The last few years of the prize have proved rather facile, tedious affairs, largely ignored by the public and press alike. If they were hoping to rouse a little furore this year, however, Ms Hamilton and the judges may, at the moment, be feeling a little disappointed. We have yet to hear the mildest denouncement of her work. This year’s shortlist has been greeted for the most part with hesitant praise, a few bemused articles, and some astonishingly bad puns. We need not repeat them here.
But let us return to the arse in question. Howsoever grotesquely treated, we must be glad of the return of the bottom to art. Long has it been neglected as a fit subject for depiction. In many ways it is an ideal subject for the brush and chisel. What could be more easily delineated? A few simple strokes…and voila! What could be more universally appealing? The arse may be humorous, pathetic, heroic, beautiful, titivating or ugly. But it can never be dull. I must say, however, that to the real connoisseur of moonies, Ms Hamilton’s arse may disappoint. It is half-hearted. The man may be mooning, but the main fact of the gesture has been tastefully, if artlessly, omitted. The gluteal cleft has been sealed shut. We may see no further. She has the desire, but not the guts, to affront. Perhaps her natural prudishness in the end caught up with her. It is like the schoolboy who wrote the side of the bike-shed: ‘The headmaster is a cunning so-and-so’.
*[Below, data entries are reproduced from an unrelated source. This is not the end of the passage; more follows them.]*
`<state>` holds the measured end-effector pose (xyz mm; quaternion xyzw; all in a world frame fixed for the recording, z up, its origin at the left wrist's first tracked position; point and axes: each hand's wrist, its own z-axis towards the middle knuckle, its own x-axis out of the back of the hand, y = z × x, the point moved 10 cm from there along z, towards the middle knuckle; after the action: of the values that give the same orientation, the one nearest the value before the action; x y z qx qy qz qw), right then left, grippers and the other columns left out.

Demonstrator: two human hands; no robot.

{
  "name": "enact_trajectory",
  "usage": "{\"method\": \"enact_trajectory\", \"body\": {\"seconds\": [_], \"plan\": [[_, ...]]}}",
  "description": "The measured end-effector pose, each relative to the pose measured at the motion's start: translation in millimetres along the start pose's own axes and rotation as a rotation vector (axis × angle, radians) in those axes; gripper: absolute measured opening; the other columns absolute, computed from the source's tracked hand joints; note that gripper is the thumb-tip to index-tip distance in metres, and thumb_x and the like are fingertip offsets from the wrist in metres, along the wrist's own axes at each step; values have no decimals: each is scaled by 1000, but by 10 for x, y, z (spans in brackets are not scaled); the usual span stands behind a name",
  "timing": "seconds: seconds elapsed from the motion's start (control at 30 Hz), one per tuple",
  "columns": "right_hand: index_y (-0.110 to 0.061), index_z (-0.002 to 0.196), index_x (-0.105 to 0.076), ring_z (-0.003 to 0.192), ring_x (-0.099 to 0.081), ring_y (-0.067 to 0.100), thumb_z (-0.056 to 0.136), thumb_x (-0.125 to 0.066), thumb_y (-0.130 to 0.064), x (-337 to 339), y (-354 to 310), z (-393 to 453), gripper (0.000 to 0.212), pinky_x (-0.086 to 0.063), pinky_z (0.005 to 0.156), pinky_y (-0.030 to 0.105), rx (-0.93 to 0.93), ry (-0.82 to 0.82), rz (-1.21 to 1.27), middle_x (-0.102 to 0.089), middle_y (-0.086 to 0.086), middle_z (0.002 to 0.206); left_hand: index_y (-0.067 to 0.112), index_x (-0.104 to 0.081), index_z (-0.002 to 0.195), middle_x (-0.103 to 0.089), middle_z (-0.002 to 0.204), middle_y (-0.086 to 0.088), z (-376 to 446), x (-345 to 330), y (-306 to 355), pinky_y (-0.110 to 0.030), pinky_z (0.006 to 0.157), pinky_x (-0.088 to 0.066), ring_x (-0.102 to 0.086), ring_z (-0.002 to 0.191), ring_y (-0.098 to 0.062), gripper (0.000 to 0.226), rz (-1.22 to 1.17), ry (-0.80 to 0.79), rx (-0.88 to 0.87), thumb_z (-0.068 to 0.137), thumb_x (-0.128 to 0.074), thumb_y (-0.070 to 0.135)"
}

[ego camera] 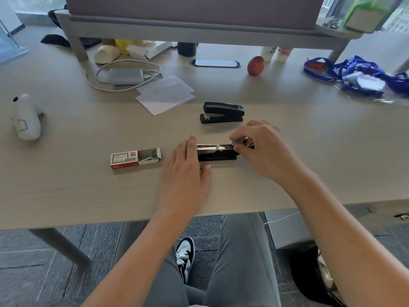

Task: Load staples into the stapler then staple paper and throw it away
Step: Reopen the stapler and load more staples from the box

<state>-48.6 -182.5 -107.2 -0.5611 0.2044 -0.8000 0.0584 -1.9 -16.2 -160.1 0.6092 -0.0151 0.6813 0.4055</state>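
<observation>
A black stapler (215, 152) lies opened on the table near the front edge, its shiny metal staple channel facing up. My left hand (188, 167) steadies its left end, fingers along the far side and thumb against the near side. At the right end of the channel my right hand (261, 147) pinches a small strip, apparently staples. A red and white staple box (135, 158) lies open to the left. Further back sits a second black stapler (222, 112), closed. White paper sheets (164, 94) lie behind it to the left.
A grey charger with a white cable (126, 76) lies at the back left, a white toy (26, 117) at the far left. An apple (255, 65) and blue lanyards (358, 74) sit at the back right. A raised shelf (199, 29) spans the back.
</observation>
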Motion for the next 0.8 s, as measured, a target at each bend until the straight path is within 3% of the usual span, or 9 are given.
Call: {"method": "enact_trajectory", "body": {"seconds": [0.3,0.8], "plan": [[-31,104,-80,87,-62,19,90,-76,-24,-30,8,52,16,-55,79,43,-13,-65,-3,-62,-10,94,9,-28,153,-44,147,-7,0,1,2,-38,113,-32,-38,134,-24,67,53,0,9,97,-53,36],[-31,110,-80,84,-61,20,96,-68,-21,-73,-60,92,21,-51,74,36,-29,-126,-100,-61,-6,104,8,-27,154,-46,145,-6,-5,14,14,-35,113,-32,-40,132,-24,68,65,-6,-5,98,-52,37]]}}
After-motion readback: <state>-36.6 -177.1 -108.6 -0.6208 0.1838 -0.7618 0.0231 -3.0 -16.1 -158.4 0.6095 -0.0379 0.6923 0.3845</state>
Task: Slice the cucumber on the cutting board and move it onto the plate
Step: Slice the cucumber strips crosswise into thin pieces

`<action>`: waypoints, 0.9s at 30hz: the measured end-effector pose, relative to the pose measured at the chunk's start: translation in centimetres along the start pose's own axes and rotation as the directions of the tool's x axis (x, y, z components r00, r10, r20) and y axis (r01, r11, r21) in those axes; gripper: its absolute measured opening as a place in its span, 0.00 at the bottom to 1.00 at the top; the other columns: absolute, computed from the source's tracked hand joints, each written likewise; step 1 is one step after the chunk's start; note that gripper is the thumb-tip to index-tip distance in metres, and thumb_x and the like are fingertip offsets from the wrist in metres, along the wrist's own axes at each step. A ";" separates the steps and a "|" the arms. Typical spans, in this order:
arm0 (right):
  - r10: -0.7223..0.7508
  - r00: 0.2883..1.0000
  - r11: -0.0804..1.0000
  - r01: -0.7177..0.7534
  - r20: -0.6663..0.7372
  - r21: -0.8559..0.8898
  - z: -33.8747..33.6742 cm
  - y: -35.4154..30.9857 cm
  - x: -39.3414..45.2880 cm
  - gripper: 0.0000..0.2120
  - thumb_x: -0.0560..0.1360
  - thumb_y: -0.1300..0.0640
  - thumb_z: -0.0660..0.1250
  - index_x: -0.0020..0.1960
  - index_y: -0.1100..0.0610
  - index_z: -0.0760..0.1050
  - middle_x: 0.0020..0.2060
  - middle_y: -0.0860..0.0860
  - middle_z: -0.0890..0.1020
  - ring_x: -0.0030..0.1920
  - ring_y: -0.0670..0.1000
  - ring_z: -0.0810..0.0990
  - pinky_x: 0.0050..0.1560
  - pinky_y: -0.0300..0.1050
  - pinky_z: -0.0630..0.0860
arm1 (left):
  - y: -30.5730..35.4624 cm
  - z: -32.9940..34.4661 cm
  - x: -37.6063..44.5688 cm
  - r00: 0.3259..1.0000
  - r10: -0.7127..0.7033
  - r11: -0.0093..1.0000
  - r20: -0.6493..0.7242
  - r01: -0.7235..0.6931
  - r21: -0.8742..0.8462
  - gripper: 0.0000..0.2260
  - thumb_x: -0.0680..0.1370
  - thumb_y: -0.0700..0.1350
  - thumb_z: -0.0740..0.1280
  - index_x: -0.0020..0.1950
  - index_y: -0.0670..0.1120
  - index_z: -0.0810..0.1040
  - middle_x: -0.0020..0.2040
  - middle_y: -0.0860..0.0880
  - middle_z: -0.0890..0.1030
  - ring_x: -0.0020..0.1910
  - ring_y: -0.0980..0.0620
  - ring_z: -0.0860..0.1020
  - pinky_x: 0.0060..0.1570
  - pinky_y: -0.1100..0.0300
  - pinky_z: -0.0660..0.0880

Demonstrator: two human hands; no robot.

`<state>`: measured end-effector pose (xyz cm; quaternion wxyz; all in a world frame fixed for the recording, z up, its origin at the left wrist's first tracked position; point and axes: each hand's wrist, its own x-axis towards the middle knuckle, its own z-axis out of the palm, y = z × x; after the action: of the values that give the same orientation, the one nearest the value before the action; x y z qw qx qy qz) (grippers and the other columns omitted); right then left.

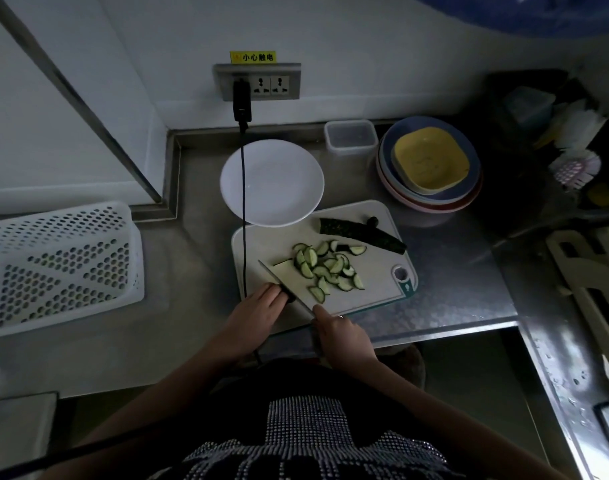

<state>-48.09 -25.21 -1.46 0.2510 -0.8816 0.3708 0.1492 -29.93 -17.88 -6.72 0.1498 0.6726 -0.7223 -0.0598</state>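
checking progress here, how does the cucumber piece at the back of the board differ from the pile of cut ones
The uncut cucumber piece is one long, dark length lying whole at the cutting board's far edge. The cucumber slices are many small half-moons, pale cut faces showing, heaped mid-board by the knife. Both lie on the board; the white plate holds neither.

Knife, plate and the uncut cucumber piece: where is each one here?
knife point(289, 284): head view, on the flat of the blade.
plate point(279, 181): head view, on its bare white middle.
uncut cucumber piece point(362, 233): head view, on its dark skin, at the board's far edge.
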 end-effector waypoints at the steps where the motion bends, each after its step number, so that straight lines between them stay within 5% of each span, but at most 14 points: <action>1: 0.005 1.000 1.000 -0.005 0.010 -0.002 0.0 0.0 0.0 0.11 0.79 0.59 0.55 0.60 0.54 0.62 0.49 0.60 0.80 0.49 0.63 0.80 0.38 0.49 0.67 | 0.0 0.0 0.0 1.000 -0.001 1.000 0.002 0.001 0.001 0.16 0.70 0.40 0.56 0.57 0.43 0.68 0.50 0.45 0.73 0.52 0.47 0.71 0.36 0.58 0.77; 12: 0.062 0.997 0.998 -0.063 0.049 0.009 -0.1 -0.1 0.2 0.13 0.79 0.61 0.53 0.62 0.54 0.61 0.51 0.61 0.80 0.51 0.64 0.80 0.43 0.52 0.73 | 0.2 -0.2 -0.1 0.995 0.065 0.998 -0.070 -0.063 0.028 0.14 0.70 0.39 0.55 0.55 0.42 0.68 0.52 0.46 0.68 0.49 0.47 0.70 0.37 0.57 0.78; 22: 0.095 0.994 0.981 -0.084 -0.057 0.175 -0.5 -0.1 -0.2 0.09 0.82 0.51 0.54 0.57 0.54 0.66 0.49 0.61 0.81 0.50 0.64 0.79 0.39 0.49 0.66 | -0.2 -0.1 -0.5 0.994 0.073 0.996 -0.082 -0.069 0.051 0.12 0.71 0.42 0.58 0.54 0.44 0.71 0.52 0.48 0.70 0.49 0.49 0.71 0.43 0.56 0.75; 27: 0.099 0.993 0.965 -0.081 -0.060 0.249 -0.9 -0.7 -0.5 0.09 0.81 0.50 0.55 0.55 0.55 0.67 0.48 0.61 0.80 0.50 0.64 0.78 0.38 0.48 0.66 | -0.4 -0.1 -0.8 0.997 0.034 0.999 -0.064 -0.034 0.003 0.14 0.71 0.40 0.58 0.52 0.41 0.78 0.51 0.47 0.72 0.50 0.48 0.71 0.35 0.56 0.78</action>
<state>-47.86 -24.98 -0.22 0.3379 -0.8306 0.4350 0.0817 -29.51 -17.13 -6.88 0.1732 0.6620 -0.7283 -0.0349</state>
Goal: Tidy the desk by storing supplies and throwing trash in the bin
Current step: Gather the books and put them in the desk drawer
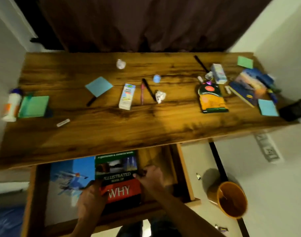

It may, therefore, be refreshing, and instructive, to remind ourselves of the way in which arses have been treated in art through the ages. Let me present to you a few select examples. It is necessarily a brief, and incomplete, conspectus:
Let us begin in prehistory
This charming trinket, which might at first glance resemble some New Age trifle, is a pendant known as the Venus of Monruz. It was discovered in Switzerland in 1991, dates from roughly 11,000 years ago, and was produced by the then widespread Magdelian culture. Eleven thousand years ago…a mere day ago, relative the countless millenia in which our rude forebears were producing what may without question be regarded as art! For our purposes however, it well typifies the general goal of all prehistoric art, being the attempt at producing a direct, sensible effect by means of sympathetic magic.
Carved exquisitely in jet, and with a hole for a necklace, the bearer of this pendant would have been well assured of her fecundity. It is perhaps the most stylized realisation of fertility conceivable. It is almost entirely arse. All other aspects of the anatomy have been subsumed to the task of accentuating the bottom. Compared with other fertility symbols, compared with other European Venus Figurines, in which the breasts and stomach comprise the overbearing feature, this makes the Venus of Monruz an anomaly. And well may we be grateful to those Magdalenians for their innovation!
The arse of Pizza Armerina
This gem features among the many splendid mosaics which make up the pavement of the Villa Romana del Casale in Sicily. It is the Emperor Maximian, no less, who is speculated to have inhabited the villa and commissioned these magnificent pavements. Among them may be found depictions of Roman aristocratic and rustic life that will delight at once the eye and heart: scenes of hunting, feasting, love-making, exercising, and of gladiatorial contest. The arse in question may be found in the master bedroom, and represents a leap in conception from our stone age Venus. This arse is purely pornographic, designed to arouse; it is an aid, and not a means, to fertility.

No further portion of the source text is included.